Hagemes visits her daughter's grave every day. Before going to bed, she looks at Jane's picture on the nightstand.

"Not a day goes by that I don't cry. I kiss her good night and tell her I love her. They tell me it gets easier as time goes on, but it doesn't."

Unable to Work

The bank manager, Marcia Hauser, hasn't been able to work. She said Hertzog fired one bullet into her right leg. Then, as she held her hands up to her head to protect herself, a second bullet tore through her wrists into her head from ear to ear.

She suffered permanent blindness in her right eye and a broken leg and arm, which still cause her pain. She filed a civil suit against Appel and Hertzog in December seeking more than $20,000 in damages.

Last July 4, she was working in her yard when firecrackers triggered a flashback. "I broke out in tears and came running back into the house," she said. "The guns that went off that day sounded like firecrackers. That face (Hertzog's) I'll never forget."

Hertzog is serving a life sentence.

Appel, who described the three bank employees he pleaded guilty to killing as "simply obstacles in my way," asked for the death penalty and was sentenced to the electric chair.

He is on Death Row at the State Correctional Institution in Huntingdon, awaiting a mandatory review of his case by the Pennsylvania Supreme Court. He declined a written request for an interview.
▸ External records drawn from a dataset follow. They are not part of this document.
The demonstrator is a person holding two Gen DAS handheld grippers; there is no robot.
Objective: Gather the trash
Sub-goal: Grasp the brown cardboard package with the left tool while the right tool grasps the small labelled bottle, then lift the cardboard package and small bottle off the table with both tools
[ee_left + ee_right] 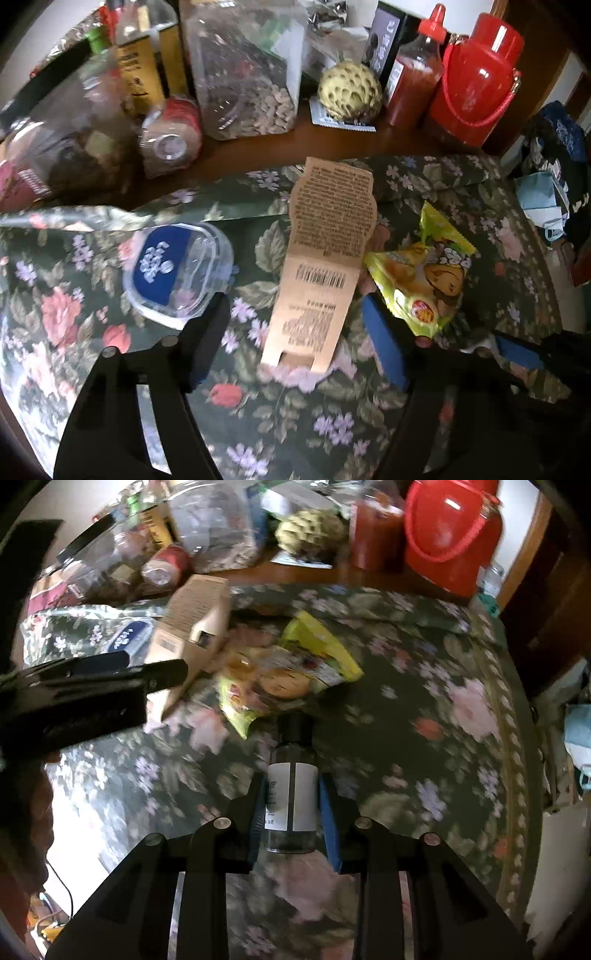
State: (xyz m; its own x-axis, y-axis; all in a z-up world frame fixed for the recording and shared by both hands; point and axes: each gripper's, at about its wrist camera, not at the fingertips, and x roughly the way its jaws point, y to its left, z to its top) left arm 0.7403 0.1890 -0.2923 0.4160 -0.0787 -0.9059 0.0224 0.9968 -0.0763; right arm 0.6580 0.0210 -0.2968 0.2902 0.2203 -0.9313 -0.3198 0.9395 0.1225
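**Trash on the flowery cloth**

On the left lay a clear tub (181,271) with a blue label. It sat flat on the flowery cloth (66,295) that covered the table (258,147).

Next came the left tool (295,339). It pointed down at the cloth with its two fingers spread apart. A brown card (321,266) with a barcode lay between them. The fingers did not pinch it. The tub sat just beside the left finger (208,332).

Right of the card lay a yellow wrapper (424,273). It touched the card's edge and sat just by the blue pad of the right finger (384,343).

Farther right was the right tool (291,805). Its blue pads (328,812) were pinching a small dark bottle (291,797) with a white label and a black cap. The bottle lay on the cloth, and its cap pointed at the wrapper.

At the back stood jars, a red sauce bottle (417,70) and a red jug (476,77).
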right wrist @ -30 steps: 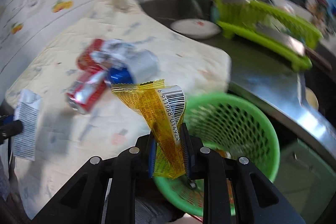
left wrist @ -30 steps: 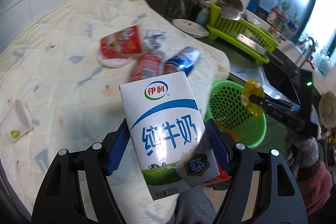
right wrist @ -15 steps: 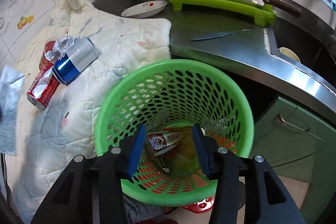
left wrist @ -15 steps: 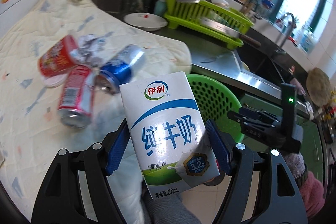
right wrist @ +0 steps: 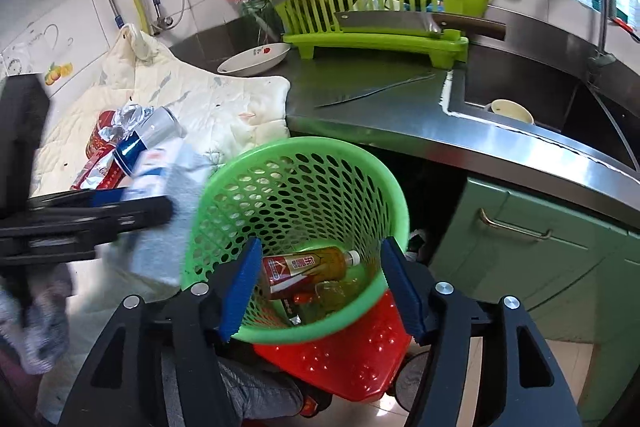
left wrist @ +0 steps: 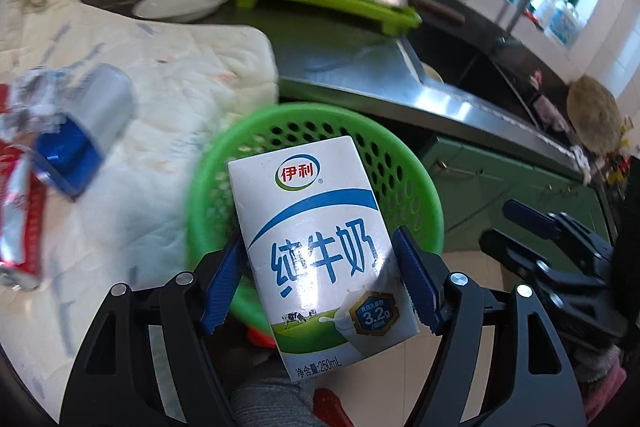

But in a handwritten statement released to the press shortly after the robbery, he said: "I feel that only by my death can I somewhat atone for the deaths of the others."

In a letter to the Morning Call newspaper of Allentown, a year after the crime, he said he agreed with the death sentence and did not want any appeals.

"The case is very cut and dry," he said. "I can't imagine why the justices of the Pennsylvania Supreme Court are taking so long to uphold the . . . sentence. . . . I don't think they have the courage to execute me. The state is afraid to carry out their own laws."